An artistic impression of an FFP-exomoon system.
Credits: Tommaso Grassi

Imagine you are swimming in a lake. It is dark. There is no Sun to be seen in your sky, ever. Instead, most of the sky is swallowed up by the enormous surface of a Jupiter-sized gas giant, which is the center of orbit for this world, its only companion in the great void.

And yet, the water here is not frozen, not even covered by a thick layer of ice. Could this be possible?

Starless Planets

We know that there are many other planets out there, orbiting their own host stars. Some of them may even host moons, much like the Earth, Mars, or most other planets in the Solar System. 

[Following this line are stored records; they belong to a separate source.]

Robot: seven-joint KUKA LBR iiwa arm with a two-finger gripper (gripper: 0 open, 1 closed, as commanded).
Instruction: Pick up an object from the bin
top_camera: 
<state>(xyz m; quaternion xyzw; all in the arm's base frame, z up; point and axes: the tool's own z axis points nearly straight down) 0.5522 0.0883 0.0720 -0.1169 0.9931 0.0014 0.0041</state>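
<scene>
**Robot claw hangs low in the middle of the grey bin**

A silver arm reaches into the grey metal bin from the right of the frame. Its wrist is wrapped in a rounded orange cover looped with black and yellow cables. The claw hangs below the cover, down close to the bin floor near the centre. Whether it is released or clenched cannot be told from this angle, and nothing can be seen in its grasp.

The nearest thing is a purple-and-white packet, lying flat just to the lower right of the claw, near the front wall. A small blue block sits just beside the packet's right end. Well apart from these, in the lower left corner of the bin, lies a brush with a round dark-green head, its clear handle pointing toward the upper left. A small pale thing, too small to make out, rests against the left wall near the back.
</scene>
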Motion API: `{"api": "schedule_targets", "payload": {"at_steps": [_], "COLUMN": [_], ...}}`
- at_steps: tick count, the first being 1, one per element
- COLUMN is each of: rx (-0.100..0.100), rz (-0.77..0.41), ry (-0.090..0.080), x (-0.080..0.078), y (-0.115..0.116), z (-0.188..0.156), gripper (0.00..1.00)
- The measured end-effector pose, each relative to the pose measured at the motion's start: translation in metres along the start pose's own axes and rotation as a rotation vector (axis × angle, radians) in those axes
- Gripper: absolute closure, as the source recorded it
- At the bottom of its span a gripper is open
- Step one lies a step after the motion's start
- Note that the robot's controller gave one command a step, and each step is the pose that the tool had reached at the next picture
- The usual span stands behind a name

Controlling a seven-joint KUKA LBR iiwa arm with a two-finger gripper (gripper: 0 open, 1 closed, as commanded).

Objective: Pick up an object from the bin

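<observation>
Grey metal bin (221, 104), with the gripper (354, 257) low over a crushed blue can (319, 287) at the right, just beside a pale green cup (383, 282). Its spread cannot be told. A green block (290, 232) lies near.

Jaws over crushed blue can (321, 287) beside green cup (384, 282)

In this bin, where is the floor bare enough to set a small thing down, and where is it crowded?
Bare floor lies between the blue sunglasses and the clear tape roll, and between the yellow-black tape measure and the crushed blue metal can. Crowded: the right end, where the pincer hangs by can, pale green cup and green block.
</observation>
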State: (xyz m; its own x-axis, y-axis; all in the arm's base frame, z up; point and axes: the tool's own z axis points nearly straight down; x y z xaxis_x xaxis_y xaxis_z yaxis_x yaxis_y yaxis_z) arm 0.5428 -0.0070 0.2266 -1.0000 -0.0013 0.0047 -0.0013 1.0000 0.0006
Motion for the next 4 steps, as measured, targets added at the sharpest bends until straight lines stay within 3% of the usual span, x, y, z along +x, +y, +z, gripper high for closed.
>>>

But there is another class of planetary bodies. They are called free floating planets (FFP), and they have been theorized about for several decades. These starless planets are thought to have been ejected from their systems due to gravitational forces of other close-by planets or stellar fly-bys. Even the Solar System is said to have thrown out one of its planets long ago, hurling it into darkness and freeing it from the gravitational bond to its host star. 

Several FPP candidates have been identified, and statistical estimates show that, on average, there should be 2 Jupiter-mass and 2.5 terrestrial FFPs for every star in our galaxy. It has also been shown that a significant portion of these FFPs are capable of retaining the moons they had before ejection.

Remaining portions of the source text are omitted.